Jerry was a coach and administrator at high schools in Arizona in the 1960s and early 1970s and was head cage coach at Chico (Calif.) State and San Francisco State for a pair of two-year stints. He's been the men's and women's golf coach at KU and has held several administrative posts in the department.
He worked in Bob Billings' Alvamar empire for a while and has been one of the best-known golf figures in the area for a long time. He's deeply grateful for the many roles he been allowed to play at KU.
How good a teacher is he? Any time I played golf with the guy, I wound up at least five strokes better than normal because of his calm, friendly and penetrating advice. Almost broke 100 once with him as a tutor, so you know he's gotta be good. I'm normally a 110-and-up links butcher. No wonder Roy Williams relishes his company. Jerry's candid basketball acumen isn't too shabby, either.
Some coaches can be tough, others tender; some wander around on the misty flats and never quite come across.

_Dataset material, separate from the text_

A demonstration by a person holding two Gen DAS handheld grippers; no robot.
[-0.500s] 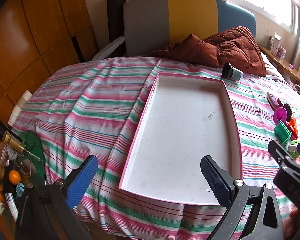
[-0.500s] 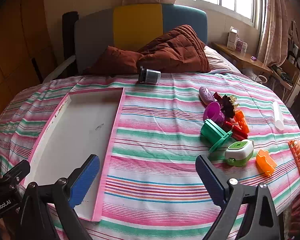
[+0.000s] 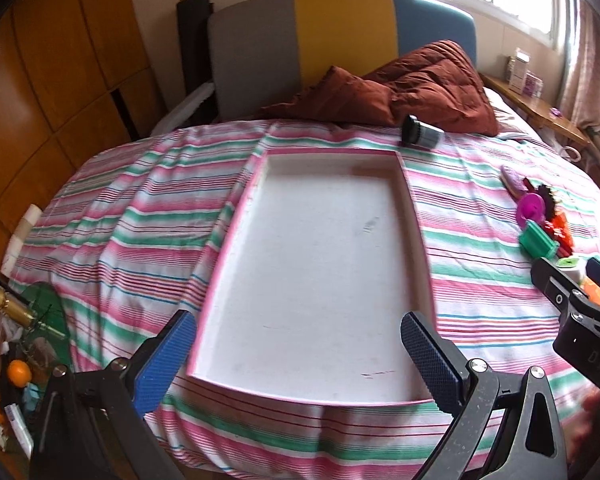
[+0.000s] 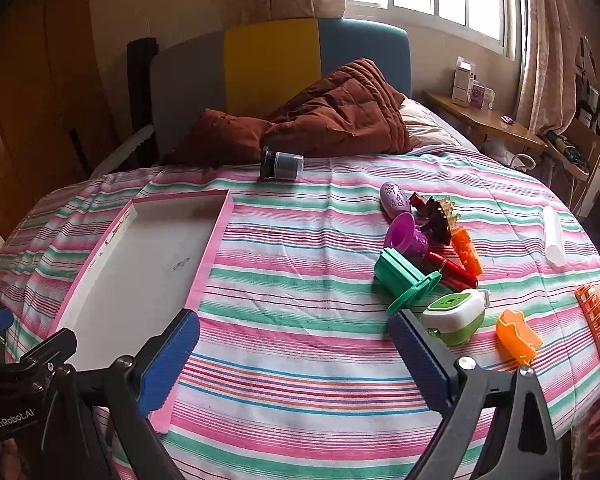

With his compassion, intelligence, humor and ability to inject lilt into life, Waugh has been one of the dead-solid mainstays of the KU athletics program over a 50-year period. KU employees looking for a role model with warmth, humor, perspective and excellence would do well to emulate Jerry.
If I had a son or grandson with athletic talent, I'd love to have him play with the guidance of fellows like Jerry Waugh, Roy Williams and Dean Smith. Ahead of a John Wooden, even. Heck, I'd love to play for those guys.
Yet if Roy thinks his hair has grayed because of the Greg Ostertags and Nick Bradfords and Jerry thinks his coiffure has been thinned by coaching demands, imagine what a clod like I could do for (to) them.